The CDC estimates that so far this season there have been at least 13 million flu illnesses, 120,000 hospitalizations and 6,600 deaths from flu. (Source: Centers for Disease Control and Prevention)

“It is too early to know whether the season has peaked or if flu activity will increase again,” the CDC website said.

The CDC estimates that so far this season there have been at least 13 million flu illnesses, 120,000 hospitalizations and 6,600 deaths from flu.

A total of 39 children have died so far this season. Seven more died since last week.

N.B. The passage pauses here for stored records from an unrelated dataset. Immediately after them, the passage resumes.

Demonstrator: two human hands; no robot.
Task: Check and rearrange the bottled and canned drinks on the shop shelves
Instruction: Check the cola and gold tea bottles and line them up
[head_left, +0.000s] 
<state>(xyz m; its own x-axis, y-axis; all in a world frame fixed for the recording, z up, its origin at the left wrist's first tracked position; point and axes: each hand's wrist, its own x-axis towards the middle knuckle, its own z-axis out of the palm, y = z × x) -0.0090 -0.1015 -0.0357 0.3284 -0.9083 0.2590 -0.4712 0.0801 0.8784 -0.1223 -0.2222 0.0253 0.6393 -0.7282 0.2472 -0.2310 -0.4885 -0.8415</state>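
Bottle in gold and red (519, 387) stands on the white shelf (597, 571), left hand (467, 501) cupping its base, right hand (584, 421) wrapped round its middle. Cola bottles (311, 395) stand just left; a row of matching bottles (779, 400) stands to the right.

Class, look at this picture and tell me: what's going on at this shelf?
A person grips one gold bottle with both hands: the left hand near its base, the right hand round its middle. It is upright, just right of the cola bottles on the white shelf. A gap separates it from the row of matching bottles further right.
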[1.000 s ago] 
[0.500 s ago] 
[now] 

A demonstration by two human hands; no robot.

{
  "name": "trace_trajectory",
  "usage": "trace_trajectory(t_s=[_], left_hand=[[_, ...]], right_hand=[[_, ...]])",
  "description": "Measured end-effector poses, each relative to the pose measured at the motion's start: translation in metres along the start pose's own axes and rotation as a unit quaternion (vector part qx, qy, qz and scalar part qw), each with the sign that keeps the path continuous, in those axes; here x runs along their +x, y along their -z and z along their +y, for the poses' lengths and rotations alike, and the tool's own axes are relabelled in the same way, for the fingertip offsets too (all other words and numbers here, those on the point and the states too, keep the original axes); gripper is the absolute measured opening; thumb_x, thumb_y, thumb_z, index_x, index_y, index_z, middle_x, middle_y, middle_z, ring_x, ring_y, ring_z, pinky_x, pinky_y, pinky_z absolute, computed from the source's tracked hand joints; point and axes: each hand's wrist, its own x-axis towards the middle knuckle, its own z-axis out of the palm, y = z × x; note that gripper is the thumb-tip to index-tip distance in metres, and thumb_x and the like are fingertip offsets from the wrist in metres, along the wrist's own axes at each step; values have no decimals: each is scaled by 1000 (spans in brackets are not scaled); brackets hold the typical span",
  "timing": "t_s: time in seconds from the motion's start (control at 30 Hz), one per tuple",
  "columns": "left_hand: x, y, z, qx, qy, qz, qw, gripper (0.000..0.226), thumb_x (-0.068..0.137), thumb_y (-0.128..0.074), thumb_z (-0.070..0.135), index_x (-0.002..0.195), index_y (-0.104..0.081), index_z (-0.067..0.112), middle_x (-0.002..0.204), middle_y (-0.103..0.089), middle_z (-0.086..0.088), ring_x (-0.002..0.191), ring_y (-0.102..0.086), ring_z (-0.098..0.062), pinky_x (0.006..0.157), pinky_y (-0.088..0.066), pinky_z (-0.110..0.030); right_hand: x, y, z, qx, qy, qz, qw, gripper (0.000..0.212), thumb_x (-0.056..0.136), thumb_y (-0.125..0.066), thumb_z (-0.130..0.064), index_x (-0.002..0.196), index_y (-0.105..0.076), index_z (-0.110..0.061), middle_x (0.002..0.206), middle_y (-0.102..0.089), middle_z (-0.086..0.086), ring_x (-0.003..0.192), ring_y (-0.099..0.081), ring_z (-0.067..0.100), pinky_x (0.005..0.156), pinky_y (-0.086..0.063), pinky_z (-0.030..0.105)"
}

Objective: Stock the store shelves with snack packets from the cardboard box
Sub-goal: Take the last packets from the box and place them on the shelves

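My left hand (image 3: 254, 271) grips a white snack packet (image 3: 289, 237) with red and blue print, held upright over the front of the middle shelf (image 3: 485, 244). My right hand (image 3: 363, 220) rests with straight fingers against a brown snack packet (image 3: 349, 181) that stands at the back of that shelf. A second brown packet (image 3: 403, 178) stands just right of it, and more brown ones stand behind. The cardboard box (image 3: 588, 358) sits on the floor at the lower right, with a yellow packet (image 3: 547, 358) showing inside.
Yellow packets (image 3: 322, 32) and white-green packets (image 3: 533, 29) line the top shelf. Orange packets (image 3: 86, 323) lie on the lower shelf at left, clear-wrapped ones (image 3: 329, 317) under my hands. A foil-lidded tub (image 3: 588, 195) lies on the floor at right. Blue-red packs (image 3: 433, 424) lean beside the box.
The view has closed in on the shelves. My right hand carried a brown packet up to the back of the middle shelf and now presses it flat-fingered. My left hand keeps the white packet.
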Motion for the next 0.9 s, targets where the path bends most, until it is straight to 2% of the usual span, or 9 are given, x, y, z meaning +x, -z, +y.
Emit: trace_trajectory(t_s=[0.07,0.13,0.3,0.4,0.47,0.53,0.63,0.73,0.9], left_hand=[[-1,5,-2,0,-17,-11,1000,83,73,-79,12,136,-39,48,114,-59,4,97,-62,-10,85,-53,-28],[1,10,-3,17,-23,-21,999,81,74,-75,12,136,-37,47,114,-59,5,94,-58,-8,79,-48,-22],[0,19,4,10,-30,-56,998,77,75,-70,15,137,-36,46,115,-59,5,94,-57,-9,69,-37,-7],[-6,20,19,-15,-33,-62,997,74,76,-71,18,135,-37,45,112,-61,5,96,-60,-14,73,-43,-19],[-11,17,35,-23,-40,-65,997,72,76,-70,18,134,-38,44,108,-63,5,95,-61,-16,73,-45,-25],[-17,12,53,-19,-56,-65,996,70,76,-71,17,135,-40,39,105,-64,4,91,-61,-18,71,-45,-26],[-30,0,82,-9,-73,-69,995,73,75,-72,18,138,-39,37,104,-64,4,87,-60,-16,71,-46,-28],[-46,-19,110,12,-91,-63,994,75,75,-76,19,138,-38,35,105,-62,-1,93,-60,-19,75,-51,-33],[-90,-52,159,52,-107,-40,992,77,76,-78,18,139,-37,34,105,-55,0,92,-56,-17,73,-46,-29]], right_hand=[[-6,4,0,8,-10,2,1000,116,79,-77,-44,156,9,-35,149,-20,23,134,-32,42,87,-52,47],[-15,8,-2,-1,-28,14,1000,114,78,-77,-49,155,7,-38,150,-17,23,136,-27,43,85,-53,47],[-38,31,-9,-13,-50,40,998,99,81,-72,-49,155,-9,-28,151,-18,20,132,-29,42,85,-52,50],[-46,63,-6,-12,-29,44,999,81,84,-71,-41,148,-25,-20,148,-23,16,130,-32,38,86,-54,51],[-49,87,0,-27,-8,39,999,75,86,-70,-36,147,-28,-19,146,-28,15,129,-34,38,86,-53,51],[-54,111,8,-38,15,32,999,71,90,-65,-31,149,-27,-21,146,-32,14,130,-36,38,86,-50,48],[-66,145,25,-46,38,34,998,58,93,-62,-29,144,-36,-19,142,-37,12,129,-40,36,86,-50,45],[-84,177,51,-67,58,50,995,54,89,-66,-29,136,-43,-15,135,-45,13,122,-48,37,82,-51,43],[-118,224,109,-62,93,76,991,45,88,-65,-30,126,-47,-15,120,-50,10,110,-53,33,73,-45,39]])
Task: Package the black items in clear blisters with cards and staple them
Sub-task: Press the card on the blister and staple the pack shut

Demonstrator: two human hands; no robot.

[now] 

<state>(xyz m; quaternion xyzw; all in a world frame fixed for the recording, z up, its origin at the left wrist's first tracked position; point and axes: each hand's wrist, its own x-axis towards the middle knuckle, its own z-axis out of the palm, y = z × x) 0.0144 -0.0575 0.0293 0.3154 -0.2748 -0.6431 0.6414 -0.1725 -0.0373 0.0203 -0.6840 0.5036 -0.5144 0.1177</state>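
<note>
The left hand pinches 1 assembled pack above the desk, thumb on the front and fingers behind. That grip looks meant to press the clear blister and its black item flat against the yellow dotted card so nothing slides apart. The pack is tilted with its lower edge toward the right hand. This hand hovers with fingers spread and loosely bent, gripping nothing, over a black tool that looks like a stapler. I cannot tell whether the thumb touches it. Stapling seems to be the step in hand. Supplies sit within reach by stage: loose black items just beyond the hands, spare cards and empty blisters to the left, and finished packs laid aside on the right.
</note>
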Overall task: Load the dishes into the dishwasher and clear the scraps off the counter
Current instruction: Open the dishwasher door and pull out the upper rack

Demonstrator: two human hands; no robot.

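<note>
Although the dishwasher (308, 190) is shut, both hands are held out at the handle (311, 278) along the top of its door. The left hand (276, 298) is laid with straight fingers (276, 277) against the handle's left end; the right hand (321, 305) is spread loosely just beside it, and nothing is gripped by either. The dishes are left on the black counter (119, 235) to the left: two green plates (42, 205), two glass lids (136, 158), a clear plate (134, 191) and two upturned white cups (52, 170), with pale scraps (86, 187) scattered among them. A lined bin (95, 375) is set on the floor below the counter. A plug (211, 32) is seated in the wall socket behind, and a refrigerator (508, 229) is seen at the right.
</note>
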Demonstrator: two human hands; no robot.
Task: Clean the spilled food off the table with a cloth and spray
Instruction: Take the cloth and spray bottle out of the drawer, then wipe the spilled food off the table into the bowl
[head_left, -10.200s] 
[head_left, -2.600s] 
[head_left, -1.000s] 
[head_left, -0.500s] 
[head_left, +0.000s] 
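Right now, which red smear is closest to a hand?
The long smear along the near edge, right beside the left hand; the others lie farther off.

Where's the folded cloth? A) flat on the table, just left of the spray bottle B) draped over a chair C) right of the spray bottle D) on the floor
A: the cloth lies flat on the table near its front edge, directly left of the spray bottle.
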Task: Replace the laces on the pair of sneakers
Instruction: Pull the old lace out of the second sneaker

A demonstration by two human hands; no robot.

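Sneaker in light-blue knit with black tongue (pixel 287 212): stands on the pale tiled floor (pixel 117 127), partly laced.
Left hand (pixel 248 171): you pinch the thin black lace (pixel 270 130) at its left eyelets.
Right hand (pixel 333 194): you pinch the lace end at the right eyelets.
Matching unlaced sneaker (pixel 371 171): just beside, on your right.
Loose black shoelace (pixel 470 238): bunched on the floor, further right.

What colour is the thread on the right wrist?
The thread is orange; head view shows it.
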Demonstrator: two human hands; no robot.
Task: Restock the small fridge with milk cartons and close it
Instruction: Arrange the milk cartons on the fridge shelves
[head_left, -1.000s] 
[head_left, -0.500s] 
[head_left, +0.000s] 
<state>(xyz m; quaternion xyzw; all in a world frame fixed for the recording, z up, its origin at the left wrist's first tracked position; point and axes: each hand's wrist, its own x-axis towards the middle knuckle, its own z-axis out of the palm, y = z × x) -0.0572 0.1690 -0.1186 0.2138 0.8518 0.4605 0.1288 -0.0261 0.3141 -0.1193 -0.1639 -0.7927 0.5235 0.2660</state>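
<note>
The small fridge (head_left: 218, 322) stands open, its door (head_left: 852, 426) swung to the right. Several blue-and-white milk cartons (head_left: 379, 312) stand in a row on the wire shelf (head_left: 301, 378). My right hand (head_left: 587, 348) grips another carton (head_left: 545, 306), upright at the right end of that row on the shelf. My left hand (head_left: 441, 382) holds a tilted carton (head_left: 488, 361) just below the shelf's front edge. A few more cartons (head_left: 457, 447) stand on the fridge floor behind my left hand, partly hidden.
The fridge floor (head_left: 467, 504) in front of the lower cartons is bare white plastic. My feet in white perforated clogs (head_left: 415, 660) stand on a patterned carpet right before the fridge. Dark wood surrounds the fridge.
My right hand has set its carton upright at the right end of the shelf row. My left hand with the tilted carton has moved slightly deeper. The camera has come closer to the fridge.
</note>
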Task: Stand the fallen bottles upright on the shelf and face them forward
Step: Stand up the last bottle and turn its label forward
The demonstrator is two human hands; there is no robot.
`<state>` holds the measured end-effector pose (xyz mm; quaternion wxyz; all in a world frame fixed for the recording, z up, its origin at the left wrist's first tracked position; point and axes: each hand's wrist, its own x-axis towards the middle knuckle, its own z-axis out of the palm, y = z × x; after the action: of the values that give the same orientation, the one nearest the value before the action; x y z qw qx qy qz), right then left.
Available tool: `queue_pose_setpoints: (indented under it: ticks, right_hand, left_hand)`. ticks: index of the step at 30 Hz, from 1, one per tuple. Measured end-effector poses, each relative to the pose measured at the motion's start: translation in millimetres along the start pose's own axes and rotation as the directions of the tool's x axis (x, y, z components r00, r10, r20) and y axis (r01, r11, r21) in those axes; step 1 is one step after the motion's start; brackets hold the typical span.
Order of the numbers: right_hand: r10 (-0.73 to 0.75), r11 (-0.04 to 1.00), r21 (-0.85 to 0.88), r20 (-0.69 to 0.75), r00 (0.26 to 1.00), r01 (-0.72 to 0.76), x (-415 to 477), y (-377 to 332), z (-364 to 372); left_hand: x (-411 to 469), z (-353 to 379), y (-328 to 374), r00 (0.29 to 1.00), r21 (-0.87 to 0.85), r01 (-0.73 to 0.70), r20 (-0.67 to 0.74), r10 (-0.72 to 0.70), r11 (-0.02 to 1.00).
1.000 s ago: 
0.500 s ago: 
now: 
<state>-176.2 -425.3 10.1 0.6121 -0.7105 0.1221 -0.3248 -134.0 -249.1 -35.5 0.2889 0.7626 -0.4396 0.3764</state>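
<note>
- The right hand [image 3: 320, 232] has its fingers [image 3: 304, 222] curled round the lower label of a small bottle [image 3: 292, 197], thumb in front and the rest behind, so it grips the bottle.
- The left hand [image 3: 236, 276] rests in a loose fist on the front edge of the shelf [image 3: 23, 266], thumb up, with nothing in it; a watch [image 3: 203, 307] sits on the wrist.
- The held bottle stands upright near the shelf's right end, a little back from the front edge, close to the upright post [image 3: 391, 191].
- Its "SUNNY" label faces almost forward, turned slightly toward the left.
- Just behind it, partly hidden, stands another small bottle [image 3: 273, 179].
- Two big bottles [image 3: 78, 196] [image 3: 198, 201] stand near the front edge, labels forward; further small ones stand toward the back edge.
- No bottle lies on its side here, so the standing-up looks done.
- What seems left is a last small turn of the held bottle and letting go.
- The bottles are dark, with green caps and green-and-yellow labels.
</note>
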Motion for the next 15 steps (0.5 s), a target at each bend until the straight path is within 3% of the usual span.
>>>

Flu was widespread in Puerto Rico and 48 states: Alabama, Alaska, Arizona, Arkansas, California, Colorado, Connecticut, Delaware, Florida, Georgia, Idaho, Illinois, Indiana, Iowa, Kansas, Kentucky, Louisiana, Maine, Maryland, Massachusetts, Michigan, Minnesota, Mississippi, Missouri, Montana, Nebraska, Nevada, New Hampshire, New Jersey, New Mexico, New York, North Carolina, North Dakota, Ohio, Oklahoma, Pennsylvania, Rhode Island, South Carolina, South Dakota, Tennessee, Texas, Utah, Vermont, Virginia, Washington, West Virginia, Wisconsin, and Wyoming.

Flu shots are recommended for everyone 6 months of age and older.

The CDC says the flu vaccination has important benefits.

"It can reduce flu illnesses, doctors’ visits, and missed work and school due to flu, as well as prevent flu-related hospitalizations," the CDC says. "Flu vaccine also has been shown to be life-saving in children. In fact, a 2017 study showed that flu vaccination can significantly reduce a child’s risk of dying from flu."

It takes about two weeks after you get your vaccination for antibodies to develop and provide protection against the flu.